**What the task requires**.
Please retype, unchanged, each line from the top of the material below through the line where "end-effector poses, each" appears.

**Exercise data**.
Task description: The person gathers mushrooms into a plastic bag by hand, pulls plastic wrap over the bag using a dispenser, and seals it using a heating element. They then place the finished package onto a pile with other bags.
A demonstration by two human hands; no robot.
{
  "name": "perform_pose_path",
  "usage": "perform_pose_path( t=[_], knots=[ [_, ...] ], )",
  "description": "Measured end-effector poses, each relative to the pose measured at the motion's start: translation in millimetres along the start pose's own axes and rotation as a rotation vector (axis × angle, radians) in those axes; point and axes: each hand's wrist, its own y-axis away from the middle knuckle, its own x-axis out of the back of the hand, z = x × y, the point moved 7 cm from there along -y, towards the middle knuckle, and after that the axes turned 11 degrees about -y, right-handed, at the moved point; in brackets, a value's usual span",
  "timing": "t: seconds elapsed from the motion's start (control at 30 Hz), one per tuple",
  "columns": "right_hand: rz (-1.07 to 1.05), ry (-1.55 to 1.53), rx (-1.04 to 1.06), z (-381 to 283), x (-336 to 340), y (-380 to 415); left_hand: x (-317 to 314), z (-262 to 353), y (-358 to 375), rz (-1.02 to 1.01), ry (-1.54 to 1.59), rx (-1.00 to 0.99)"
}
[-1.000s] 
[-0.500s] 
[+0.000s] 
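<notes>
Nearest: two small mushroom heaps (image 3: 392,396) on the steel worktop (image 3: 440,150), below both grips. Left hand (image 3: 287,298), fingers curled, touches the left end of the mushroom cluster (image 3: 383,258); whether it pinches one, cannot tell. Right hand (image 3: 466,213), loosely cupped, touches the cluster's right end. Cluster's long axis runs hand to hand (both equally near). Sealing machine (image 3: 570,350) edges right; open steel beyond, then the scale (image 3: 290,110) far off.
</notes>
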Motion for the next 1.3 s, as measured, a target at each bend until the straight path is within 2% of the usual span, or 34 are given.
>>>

**Solution to this problem**.
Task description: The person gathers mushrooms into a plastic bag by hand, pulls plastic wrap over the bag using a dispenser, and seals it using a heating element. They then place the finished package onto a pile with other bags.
A demonstration by two human hands; no robot.
{
  "name": "perform_pose_path",
  "usage": "perform_pose_path( t=[_], knots=[ [_, ...] ], )",
  "description": "Measured end-effector poses, each relative to the pose measured at the motion's start: translation in millimetres along the start pose's own axes and rotation as a rotation vector (axis × angle, radians) in those axes; point and axes: each hand's wrist, its own y-axis away from the middle knuckle, its own x-axis out of the back of the hand, z = x × y, the point moved 7 cm from there along -y, towards the middle knuckle, and after that the axes turned 11 degrees about -y, right-handed, at the moved point; in brackets, a value's usual span",

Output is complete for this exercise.